**DIRECTIONS FOR THIS TASK:** Every line of the entries below that carries the string "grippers" should be copied.

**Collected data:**
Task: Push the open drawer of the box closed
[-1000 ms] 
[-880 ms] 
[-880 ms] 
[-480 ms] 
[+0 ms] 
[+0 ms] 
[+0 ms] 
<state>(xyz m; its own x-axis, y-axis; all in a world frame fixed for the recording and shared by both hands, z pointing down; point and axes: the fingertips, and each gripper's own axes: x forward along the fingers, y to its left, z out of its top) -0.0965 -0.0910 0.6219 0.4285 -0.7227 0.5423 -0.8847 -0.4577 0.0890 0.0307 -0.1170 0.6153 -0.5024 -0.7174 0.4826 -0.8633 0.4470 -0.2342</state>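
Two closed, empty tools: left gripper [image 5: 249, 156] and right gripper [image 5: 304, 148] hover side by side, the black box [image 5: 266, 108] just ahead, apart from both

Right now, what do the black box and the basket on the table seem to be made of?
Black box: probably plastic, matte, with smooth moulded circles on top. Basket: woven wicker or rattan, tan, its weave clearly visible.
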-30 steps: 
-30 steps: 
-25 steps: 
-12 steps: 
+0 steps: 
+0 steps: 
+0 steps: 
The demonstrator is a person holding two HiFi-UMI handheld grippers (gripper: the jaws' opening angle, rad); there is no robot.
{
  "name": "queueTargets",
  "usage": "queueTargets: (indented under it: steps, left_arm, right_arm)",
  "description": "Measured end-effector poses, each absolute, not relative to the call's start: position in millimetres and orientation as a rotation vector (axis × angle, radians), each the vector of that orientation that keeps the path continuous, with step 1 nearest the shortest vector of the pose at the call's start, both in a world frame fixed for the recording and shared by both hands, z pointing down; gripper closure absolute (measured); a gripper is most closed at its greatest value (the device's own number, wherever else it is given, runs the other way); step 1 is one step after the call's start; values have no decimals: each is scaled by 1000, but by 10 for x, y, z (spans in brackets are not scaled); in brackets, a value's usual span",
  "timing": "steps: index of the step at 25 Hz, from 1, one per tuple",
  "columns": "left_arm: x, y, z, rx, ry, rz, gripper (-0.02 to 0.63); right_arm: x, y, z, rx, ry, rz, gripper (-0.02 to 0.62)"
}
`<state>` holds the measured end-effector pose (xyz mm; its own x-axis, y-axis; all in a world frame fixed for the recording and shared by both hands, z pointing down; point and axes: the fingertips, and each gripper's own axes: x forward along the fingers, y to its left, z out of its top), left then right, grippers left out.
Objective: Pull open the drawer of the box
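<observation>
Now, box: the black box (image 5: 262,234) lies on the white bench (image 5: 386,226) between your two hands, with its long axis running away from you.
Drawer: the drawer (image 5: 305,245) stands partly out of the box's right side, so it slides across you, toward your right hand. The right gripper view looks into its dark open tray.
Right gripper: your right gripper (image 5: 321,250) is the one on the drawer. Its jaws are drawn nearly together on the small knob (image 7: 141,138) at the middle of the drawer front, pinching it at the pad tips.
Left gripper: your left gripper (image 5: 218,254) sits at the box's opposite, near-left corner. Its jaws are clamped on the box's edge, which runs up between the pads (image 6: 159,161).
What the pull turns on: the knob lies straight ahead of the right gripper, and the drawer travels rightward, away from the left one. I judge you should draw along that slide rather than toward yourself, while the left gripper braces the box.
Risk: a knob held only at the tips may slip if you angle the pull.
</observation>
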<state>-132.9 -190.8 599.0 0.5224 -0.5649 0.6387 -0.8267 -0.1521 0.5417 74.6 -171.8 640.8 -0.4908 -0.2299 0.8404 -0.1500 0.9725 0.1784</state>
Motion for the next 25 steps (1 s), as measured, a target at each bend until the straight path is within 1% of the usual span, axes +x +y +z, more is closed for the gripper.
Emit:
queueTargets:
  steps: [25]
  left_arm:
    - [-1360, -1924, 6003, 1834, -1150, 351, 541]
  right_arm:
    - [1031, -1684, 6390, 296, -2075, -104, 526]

**SOLUTION BELOW:**
The demonstrator is a person holding two HiFi-UMI handheld grippers (gripper: the jaws' opening angle, rad); there is no robot.
`<state>` holds the measured end-effector pose (xyz mm; its own x-axis, y-axis; all in a world frame fixed for the recording and shared by both hands, z pointing down; point and axes: the fingertips, and each gripper's own axes: x forward along the fingers, y to its left, z out of its top), left then right, grippers left out.

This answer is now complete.